Task to carry out
What the task needs is the data below, written out verbatim.

::::

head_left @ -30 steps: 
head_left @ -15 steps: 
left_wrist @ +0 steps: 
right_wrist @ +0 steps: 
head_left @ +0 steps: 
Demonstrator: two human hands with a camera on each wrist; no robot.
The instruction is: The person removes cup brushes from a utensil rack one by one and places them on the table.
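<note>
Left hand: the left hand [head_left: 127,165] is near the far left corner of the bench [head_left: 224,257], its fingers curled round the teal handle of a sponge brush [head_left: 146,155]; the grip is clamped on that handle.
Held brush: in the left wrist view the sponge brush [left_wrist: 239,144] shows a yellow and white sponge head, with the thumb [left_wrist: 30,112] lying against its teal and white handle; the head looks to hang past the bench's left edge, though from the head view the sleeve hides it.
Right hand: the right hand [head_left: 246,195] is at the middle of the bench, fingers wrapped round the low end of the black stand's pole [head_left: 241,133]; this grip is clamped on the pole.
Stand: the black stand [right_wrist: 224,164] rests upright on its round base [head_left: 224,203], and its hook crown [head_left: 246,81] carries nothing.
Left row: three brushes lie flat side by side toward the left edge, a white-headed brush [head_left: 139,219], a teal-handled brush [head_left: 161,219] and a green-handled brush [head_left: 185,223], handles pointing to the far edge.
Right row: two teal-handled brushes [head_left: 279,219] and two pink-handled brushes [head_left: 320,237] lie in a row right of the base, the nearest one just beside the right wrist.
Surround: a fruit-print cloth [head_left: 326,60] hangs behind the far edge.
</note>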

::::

Answer to this exercise
head_left @ -30 steps: 
head_left @ -15 steps: 
left_wrist @ +0 steps: 
right_wrist @ +0 steps: 
head_left @ +0 steps: 
Demonstrator: two human hands with a camera on each wrist; no robot.
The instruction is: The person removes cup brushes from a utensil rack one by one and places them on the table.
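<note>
Left hand: the left hand [head_left: 127,165] is near the far left corner of the bench [head_left: 224,257], its fingers curled round the teal handle of a sponge brush [head_left: 146,155]; the grip is clamped on that handle.
Held brush: in the left wrist view the sponge brush [left_wrist: 239,144] shows a yellow and white sponge head, with the thumb [left_wrist: 30,112] lying against its teal and white handle; the head looks to hang past the bench's left edge, though from the head view the sleeve hides it.
Right hand: the right hand [head_left: 246,195] is at the middle of the bench, fingers wrapped round the low end of the black stand's pole [head_left: 241,133]; this grip is clamped on the pole.
Stand: the black stand [right_wrist: 224,164] rests upright on its round base [head_left: 224,203], and its hook crown [head_left: 246,81] carries nothing.
Left row: three brushes lie flat side by side toward the left edge, a white-headed brush [head_left: 139,219], a teal-handled brush [head_left: 161,219] and a green-handled brush [head_left: 185,223], handles pointing to the far edge.
Right row: two teal-handled brushes [head_left: 279,219] and two pink-handled brushes [head_left: 320,237] lie in a row right of the base, the nearest one just beside the right wrist.
Surround: a fruit-print cloth [head_left: 326,60] hangs behind the far edge.
</note>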

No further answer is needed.